A few days ago I was (yet again) deleting stuff from my email account because it was close to being full and I really didn’t know if I wanted to fork over money every month for more space yada yada yada. I found some utterly delicious videos of my kid. Sadly they were taken with the sturdy, never-let-you-down-hardware-wise-but-otherwise-with-a-lame-ass camera Nokia I used to tote around before Samsung Galaxy came and changed my life for the better.
So there I was unearthing these treasures which I’d totally forgotten about…these grainy videos of him while still diaper-clad and with the requisite amount of baby fat when comes in the subject of those videos in present day avatar- lean, bucktoothed and with his run-of-the-mill dino t-shirt and asks me why am I going “awww” and smiling at my laptop so much. I tell him am looking at videos of him when he was a little(r) boy and it’s making me happy to remember those times. All sorts of maternally feelings are going on in my head with the past and present right in front of me and the world seems awash in those pretty shades from the color palettes which mothers apparently see when they feel a surge of love for their kids.
He looks over my shoulder, with his surprisingly pointy chin digging into my shoulder bone and says “I was a cute baby” and with the same breath telling me to move over somewhere else because he wanted to watch something on tv and my exclamations were too loud for him.
And just like that, in a snap, your maternal feelings evaporate and you longingly look at that diapered bum running around, chin all shiny from drool, making bird and airplane noises and wish he was back just for a little bit. Instead you leave circa 2011 behind and face 2016 with semi-resignation and just plant your butt more firmly into the couch and say I was here first! And before the whiny and knee-jerk “Nooooo” starts off, you get your ‘talk-to-the-hand’ face and gesture in place and get back to viewing that chubby kid who ate everything under the sun and was cute as a button. This dinosaur-loving one could just do with cooling his jets for a wee bit!
Main Tenet of Dealing with Nostalgic Moms- NEVER mess with the nostalgia process…it brings forth the inner dragon; complete with fire and brimstone. And the claws.
A good part of my life is nostalgia-ridden or driven.
I am quite in touch with the present and look into the future (aided by booze at times) but the past is quite bright and vivid for me overall.
When aspects, however minute, crop up from my childhood; it makes me quite cheery and I’m happy to trip back to school days and regale (not!) the Lord and Master aka Red about my experiences.

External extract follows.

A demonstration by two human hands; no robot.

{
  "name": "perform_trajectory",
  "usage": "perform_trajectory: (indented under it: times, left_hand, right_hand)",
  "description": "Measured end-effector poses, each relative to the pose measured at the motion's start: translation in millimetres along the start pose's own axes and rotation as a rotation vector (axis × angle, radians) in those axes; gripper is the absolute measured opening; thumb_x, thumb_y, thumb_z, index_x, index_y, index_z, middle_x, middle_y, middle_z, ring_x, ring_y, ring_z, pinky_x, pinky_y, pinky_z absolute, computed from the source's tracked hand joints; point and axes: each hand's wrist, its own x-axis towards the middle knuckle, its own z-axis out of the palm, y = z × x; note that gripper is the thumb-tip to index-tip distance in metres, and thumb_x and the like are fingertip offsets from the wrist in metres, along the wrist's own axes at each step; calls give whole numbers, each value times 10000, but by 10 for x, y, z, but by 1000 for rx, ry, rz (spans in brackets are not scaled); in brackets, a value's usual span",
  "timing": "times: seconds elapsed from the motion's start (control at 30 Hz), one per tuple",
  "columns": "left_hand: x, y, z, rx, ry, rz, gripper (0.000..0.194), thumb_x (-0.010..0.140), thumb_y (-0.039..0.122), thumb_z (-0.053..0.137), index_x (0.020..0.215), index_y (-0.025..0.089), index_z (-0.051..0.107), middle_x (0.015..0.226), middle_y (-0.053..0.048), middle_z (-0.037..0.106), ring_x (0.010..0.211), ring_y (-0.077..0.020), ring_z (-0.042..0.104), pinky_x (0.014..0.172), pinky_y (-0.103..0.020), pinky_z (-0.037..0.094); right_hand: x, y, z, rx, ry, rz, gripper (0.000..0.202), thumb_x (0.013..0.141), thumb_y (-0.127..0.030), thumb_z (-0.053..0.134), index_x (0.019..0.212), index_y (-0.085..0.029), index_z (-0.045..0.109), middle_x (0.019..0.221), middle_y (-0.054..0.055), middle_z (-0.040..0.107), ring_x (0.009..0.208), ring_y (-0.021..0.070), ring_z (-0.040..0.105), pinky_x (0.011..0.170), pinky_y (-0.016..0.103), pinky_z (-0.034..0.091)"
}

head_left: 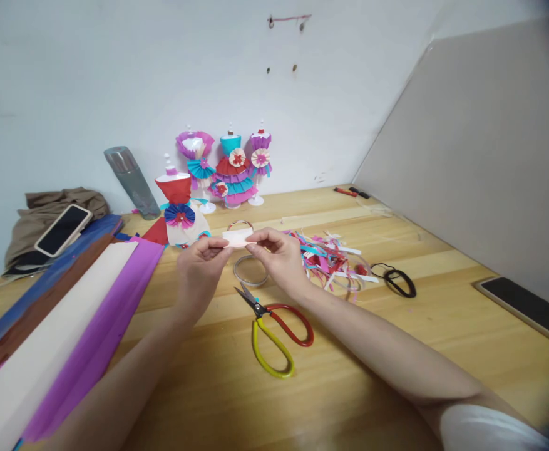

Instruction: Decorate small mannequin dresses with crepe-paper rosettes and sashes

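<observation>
A small cream strip of paper (pixel 237 237) is stretched between my two hands above the table. My left hand (pixel 202 269) pinches its left end between thumb and fingers. At the other end, my right hand (pixel 280 258) grips it the same way. Below them lies a roll of tape (pixel 251 282), partly covered by my right hand. Another ring (pixel 240 224) shows just behind the paper. Scissors (pixel 258 307) with one red and one yellow handle rest nearer to me, blades slightly apart, touched by neither hand.
Several mini dress forms in crepe paper (pixel 179 188) stand at the wall. Paper scraps (pixel 323 257) lie right of my hands, beside a black hair tie (pixel 400 283) and a phone (pixel 532 310). Left are paper sheets (pixel 81 313), another phone (pixel 64 230) and a leaning bottle (pixel 132 181).
</observation>
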Motion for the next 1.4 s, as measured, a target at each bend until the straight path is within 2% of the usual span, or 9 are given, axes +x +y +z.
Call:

He, in turn, is equally happy to tune me out and is careful to insert, ” Uh huh”, “Ohs” and “Really?” into the gaps in the near-monologue-y conversation that ensues.
A month or so ago, MLM got a Ring Pop in a goody bag and I was thrilled because when I was slightly older than he is now, I’ve pestered my mom for quarters to buy them from the gumball machine. And here was my kid about to go down the same road of experiencing an edible jewelry! My favorite is the grape flavor in case anyone was wondering. No? Onwards…
One of my crushes gave me a Ring Pop to show me he liked me and that the first ring given to me by any guy and also the only delicious one!
Another one of the things that I somehow liked playing with, and grossing my mother out at the same time, was Slime.
It was oozy, gooey and so much fun! So when I found some tiny barrel of slime in a toy store, I didn’t think twice and bought it for MLM and another one of his friends. Needless to say, the slime was a hit! It was fought over. It made its way onto some upholstery, a certain grandfather’s shirt and grossed out every sensible adult in the room.
I was telling Red this morning that of all the things I thought would endure over three decades, pop rocks, bubble tape, bubblegum lollipops and play slime didn’t even make the top 10. But it’s nice to see these things once in a while. They’re silly, fun and an unforgettable part of being a carefree kid.